In Denver's off-peak hours, drivers charging electric vehicles pay just seven cents per kilowatt-hour — enough to fuel a car for the cost of a single gallon of gasoline. But there's a fuel even cheaper than that: sunshine itself.
For homeowners with solar panels on their roofs, the mathematics of transportation shifts fundamentally. Every extra kilowatt-hour generated from those panels costs $0.00 to use. If you have excess electricity flowing into your car instead of back to the grid, you're driving on fuel with zero marginal cost — a reality that transforms the entire economics of vehicle ownership and energy use.
Yet the opportunity extends far beyond rooftop solar. Community solar programs are bringing this same advantage to renters and homeowners without control over their roofs, democratizing access to sunshine-powered driving in ways that seemed impossible just years ago. One Denver resident participating in a community solar program reports paying nothing to charge their electric vehicle, while still benefiting from credits when they generate more electricity than they use. Another Denver driver using the Neighborhood Sun community solar program — which offers a 10 percent discount on top of already-cheap rates — charges their Model Y for approximately the cost of one gallon of gasoline.
The contrast with traditional fuel is striking. A homeowner with rooftop solar who generates excess electricity in spring and summer might charge for as little as $8 per 250 miles of driving. In winter months with less sun, costs rise, but across the year, the long-term average cost of solar-generated electricity typically undercuts grid rates significantly — especially when accounting for the 25- to 30-year lifespan of modern panels. And that's just the operating cost. Beyond the fuel itself, the comparison becomes almost absurd: driving on solar requires no drilling rigs, no refineries, no distribution networks spanning continents.
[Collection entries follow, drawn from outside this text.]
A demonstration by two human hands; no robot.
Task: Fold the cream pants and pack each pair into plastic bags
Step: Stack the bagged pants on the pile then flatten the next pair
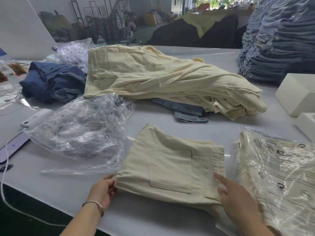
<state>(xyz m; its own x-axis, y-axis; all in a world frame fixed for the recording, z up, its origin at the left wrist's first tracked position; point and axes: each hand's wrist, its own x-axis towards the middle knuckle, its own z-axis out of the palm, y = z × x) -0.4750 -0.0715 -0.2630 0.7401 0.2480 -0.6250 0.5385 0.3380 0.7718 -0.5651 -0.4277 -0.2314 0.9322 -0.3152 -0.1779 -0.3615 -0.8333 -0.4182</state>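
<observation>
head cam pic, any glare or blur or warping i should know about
Head view: glare streaks on the empty plastic bags and the bagged pants partly wash out their print; wide-angle bending curves the table edge and the denim stack; the background is soft; the folded cream pants are evenly lit and sharp.

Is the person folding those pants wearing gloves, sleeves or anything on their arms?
No gloves, and no sleeves in view: both forearms are bare. The left hand has a thin metal bangle around its wrist. The right hand and its wrist carry nothing visible.
</observation>
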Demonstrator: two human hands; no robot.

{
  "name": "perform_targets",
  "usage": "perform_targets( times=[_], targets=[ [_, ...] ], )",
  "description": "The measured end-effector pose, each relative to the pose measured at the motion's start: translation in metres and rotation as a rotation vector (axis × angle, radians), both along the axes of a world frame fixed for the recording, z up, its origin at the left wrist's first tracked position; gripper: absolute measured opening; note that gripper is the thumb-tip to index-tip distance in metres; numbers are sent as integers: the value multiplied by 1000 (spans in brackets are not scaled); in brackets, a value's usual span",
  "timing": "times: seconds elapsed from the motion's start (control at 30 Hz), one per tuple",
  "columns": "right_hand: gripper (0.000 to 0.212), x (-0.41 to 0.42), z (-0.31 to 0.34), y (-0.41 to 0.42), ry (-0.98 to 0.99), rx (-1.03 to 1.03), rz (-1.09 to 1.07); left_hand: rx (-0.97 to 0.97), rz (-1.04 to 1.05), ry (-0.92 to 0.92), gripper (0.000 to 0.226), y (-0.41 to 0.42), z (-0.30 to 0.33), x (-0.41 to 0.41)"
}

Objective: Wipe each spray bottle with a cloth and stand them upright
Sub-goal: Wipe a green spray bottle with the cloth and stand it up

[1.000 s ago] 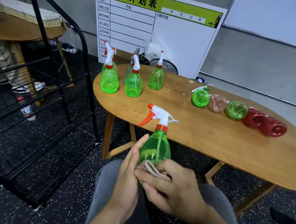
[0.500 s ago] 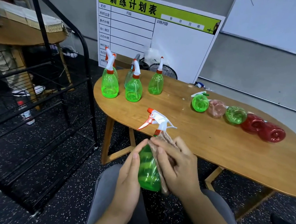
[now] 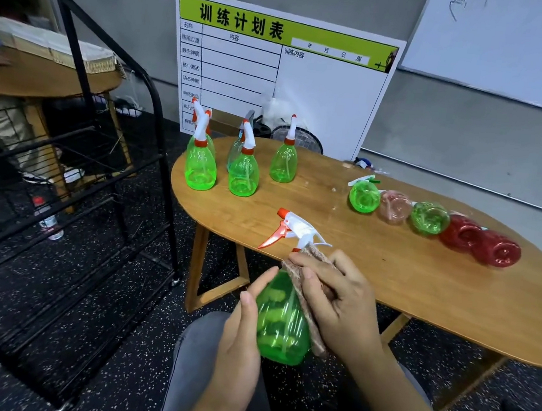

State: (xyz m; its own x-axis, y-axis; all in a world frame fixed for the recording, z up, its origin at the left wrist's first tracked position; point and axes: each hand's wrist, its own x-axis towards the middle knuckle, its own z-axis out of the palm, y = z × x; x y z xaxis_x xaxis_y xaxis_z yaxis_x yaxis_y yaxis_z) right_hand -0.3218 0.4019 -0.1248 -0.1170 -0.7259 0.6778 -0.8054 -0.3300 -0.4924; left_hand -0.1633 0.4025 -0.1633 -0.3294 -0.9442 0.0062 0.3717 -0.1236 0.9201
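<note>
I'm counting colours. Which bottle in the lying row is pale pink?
The pink bottle, second from the row's left end, lying between two green ones; the two at the right end are deep red.

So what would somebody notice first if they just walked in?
Probably the bright green spray bottle held over the person's lap, left hand gripping it, right hand pressing a cloth against it. Then the row of green, pink and red bottles lying on the wooden table, right side.
</note>
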Motion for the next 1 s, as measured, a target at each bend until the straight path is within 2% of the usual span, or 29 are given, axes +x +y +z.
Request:
perform_targets(
  times=[0.13,0.3,0.37,0.47,0.6,0.7,0.87,1.0],
  targets=[
    [32,15,-6,12,12,-2,50,47,18,37,59,-5,1,2],
    [24,26,-24,39,458,-116,235,96,8,79,62,-4,3,4],
    [23,20,-19,37,515,-153,247,80,12,61,63,-2,6,4],
    [27,12,-10,23,373,-129,212,15,14,9,66,-1,10,4],
    [35,-4,1,0,28,-15,55,-72,-3,-27,93,0,8,5],
    [32,-10,3,-3,-12,22,53,-51,-64,30,82,1,7,3],
    [28,-9,7,-1,-288,-33,58,9,-116,111,61,1,10,2],
    [29,-7,12,-1,-283,-2,80,36,-152,113,54,2,11,2]
  ],
)
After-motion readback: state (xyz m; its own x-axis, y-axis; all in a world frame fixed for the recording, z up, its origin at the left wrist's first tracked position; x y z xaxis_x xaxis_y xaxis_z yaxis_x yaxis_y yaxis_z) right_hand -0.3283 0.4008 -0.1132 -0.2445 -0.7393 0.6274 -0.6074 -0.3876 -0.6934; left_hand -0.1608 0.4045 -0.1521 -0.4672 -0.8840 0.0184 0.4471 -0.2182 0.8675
Community solar gardens — arrays installed in fields or on commercial rooftops, shared among many households — solve a critical barrier that has long limited solar adoption. Not everyone owns a home with suitable roof space. Renters are locked out entirely. Older buildings, shaded properties, and townhouses where roof access is restricted or risky have remained invisible to the solar revolution. Community programs change that calculus. By letting customers buy into shared arrays and receive credits for their portion of the electricity generated, these programs extend the economic benefits of solar to millions of households previously unable to access them.
The practical result is radical: sunshine, the most abundant energy source on the planet, has become the cheapest fuel for personal vehicles. Unlike oil prices that fluctuate with global markets and geopolitics, solar fuel is locally generated, predictable, and immune to supply shocks. A driver powered by community solar in Denver enjoys energy independence that a gasoline driver will never have.
As more regions expand community solar programs and more households install rooftop panels, the cost curve continues downward. The question is no longer whether solar can power cars cheaply — it clearly can. The emerging question is how quickly these programs can scale to reach the millions still paying far more for their commutes than necessary.